Cryptographically secure random numbers are important any time your random numbers are being used in what is meant to be a secure application; for example when generating passwords and cryptographic keys. Tcl's rand is not cryptographically secure. However, Tcllib does offer rc4, a stream cipher that is at its core a pseudo-random number generator. There is also the Random package which uses the ISAAC algorithm; which is considered secure.
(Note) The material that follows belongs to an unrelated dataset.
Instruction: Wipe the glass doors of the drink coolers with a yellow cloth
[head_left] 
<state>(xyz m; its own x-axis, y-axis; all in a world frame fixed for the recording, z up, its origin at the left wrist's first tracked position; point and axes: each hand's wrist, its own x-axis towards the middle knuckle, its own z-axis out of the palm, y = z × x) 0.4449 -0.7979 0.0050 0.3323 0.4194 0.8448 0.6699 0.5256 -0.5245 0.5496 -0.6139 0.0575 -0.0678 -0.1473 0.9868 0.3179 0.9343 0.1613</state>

These aren't bad solutions, but if you are in a modern Linux based environment your kernel should have support for /dev/random and /dev/urandom. The /dev/random kernel module polls the running system to gather entropy used to generate what are considered true random numbers. The only other true random numbers available to most Tcl applications is random.org, however this service transmits your numbers in the clear which in most instances requiring security is unacceptable.
/dev/random is powerful and mature, and so it only makes sense to take advantage of when available. The counterpart to /dev/random is /dev/urandom, which stands for "unblocked" random. /dev/random is "blocked" meaning when the pool of available entropy is exhausted you must wait until additional entropy is gathered to get new random data. /dev/urandom does not block, and instead will reuse the entropy pool. While this decreases the quality of the randomness over time, it is still considered a cryptographically secure PRNG. What follows is the example of a function that can generate a 64 bit unsigned integer within a range, using /dev/urandom. Note that /dev/random and /dev/urandom are simply treated as files.
proc randInt { min max } {
set randDev [open {/dev/urandom} rb]
set random [read $randDev 8]
binary scan $random H16 random
set random [expr (0x$random % (($max-$min) + 1) + $min)]
close $randDev
return $random
}RLE - 2011-12-23 19:55:58 Changed open above to open /dev/urandom in BINARY mode. /dev/urandom returns random binary data and reading from the channel in cooked mode would slightly reduce the available entropy.
bodangly - 2011-12-23 19:55:58
Good catch RLE, I noticed a slight irregularity in the distribution previously and was trying to figure it out. BINARY told me it required permissions to be set so I changed the above code to use "rb" instead. Edit: Whoops. =\ Wiped out the page, led me to rewrite things a bit more succinctly and update the function to accept both a min and max.
nem 2011-12-24: Won't the use of % (mod) also skew the distribution?
RLE (2011-12-24): Try it with "[open /dev/urandom {RDONLY BINARY}]". I left out the "RDONLY" in my last edit. Note also that there is no need to brace quote the constant filename unless the filename contains spaces or characters that are special to the Tcl parser. The name "/dev/urandom" contains nothing special and no spaces.